The only reason Billy knows that there's anything going on with what Max has dubbed "the Upside Down" is because, five days after coming home from the hospital, he coughs up black slime that, upon coming in contact with the oppressively hot Indiana summer, squeals and squirms and congeals in a manner reminiscent of the way the people he had lured into the General's grasp had after they'd melted into fleshy blobs.

So he coughs up the slime, or the Upside Down juice, or whatever the hell it is, and then he throws up at the sight of it and the memories it drags to the surface; when he goes to Max's room, tasting panic rising unwelcome like bile in his throat, she's gone, and her window is wide open.

The only bright side to this, he thinks, is that Neil is long gone, so even if Susan is furious at him for not paying enough attention to Max's whereabouts, she won't hit him. She might berate him, or kick him out, but she won't hit him because (and he knows this first-hand) it is harder to hit someone than it is to watch them get hit, and she couldn't even do that the one time she saw it happen.

He thinks that maybe his father had thought she was weak for that, but Billy cannot help but think that, in her own way, Susan is strong. She may not have loved Billy when she saw his father throwing him up against walls and introducing his hands to Billy's face and growling slurs at him, but she loved and loves Max enough to make sure that she won't get hurt.

Billy thinks that sometimes running away is the action that requires the most strength; he knows better than most, because his mother did it, and so did all the women after her. They ran away and saved themselves, and it was Billy who was too weak to do anything but stay and take it. Susan, like the others, has removed herself from the situation, but she didn't run. She forced Neil out, and she took her daughter with her; that's something that none of the others have done. They had the strength to take themselves, but not to take someone else.

Susan, Billy decides, is the strongest of them all. Max is lucky to have her as a mother.

Max is still missing, though, and Billy doesn't have a car or a clue how to find her. He'd kinda thought that, now that they were on better terms (and they've been on vaguely better terms since early November, because Billy may have wanted Max and Susan to hate him so that they'd stay, but even he couldn't tolerate just how far he'd gone; Max didn't need to be afraid of him to hate him, and so he'd apologized and done his best to stay out of her way), she wouldn't run off without telling him.

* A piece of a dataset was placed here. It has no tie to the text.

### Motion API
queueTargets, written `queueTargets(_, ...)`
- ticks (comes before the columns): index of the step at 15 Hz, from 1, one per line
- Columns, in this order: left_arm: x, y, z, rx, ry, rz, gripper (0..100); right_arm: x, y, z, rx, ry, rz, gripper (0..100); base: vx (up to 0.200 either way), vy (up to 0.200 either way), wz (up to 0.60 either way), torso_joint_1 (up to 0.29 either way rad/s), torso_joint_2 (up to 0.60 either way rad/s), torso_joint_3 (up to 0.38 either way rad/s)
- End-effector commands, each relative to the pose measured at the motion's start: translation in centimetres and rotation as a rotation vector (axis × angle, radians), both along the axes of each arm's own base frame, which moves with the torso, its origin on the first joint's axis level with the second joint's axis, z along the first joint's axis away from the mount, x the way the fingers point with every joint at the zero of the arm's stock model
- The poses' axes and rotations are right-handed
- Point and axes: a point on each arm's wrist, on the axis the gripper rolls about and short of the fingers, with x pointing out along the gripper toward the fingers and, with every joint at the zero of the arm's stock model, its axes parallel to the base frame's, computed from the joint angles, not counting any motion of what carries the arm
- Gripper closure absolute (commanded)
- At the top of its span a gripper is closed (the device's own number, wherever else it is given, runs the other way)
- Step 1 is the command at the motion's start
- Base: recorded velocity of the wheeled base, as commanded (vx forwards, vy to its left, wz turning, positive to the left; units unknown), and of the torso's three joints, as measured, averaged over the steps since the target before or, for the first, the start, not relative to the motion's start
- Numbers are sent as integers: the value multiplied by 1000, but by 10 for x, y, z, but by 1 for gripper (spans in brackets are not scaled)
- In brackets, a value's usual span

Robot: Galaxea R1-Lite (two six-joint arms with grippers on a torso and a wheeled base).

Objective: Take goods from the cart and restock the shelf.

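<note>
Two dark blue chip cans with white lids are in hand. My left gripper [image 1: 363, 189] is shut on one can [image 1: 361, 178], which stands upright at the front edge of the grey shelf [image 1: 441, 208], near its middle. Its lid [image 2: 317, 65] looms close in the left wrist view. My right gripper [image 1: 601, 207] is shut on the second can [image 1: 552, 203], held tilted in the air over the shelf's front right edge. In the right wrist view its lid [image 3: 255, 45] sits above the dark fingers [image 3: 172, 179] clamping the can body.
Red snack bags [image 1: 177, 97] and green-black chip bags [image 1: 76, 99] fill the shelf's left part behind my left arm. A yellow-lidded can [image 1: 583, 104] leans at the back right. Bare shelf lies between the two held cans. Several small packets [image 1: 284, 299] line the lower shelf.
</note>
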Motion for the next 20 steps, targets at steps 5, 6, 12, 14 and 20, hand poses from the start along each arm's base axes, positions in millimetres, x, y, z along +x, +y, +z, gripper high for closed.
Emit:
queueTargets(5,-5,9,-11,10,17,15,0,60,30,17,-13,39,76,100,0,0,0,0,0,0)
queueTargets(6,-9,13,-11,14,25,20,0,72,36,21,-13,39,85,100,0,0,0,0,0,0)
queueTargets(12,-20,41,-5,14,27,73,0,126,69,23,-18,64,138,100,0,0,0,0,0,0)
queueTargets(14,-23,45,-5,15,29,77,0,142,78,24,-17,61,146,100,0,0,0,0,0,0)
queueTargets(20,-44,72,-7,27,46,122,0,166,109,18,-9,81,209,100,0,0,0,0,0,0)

But she's always done that, and Billy's not sure why he expected anything to change.

He may be clued in on the Upside Down stuff now, but he's still Max's asshole stepbrother whose redemption arc everyone has missed because he's had it while he left them alone, while he was possessed by the General, while he was unconscious and waking up and in the hospital and coming home to his father's departure. He's better now, he thinks, and he's been a work in progress for months, but the thing about making everyone hate him?

No one's around to see him changing in the shadows. He's a dick who gets better off screen, who goes from having a stepsister who hates him to a sister who loves him in the hours and days and months that nobody sees.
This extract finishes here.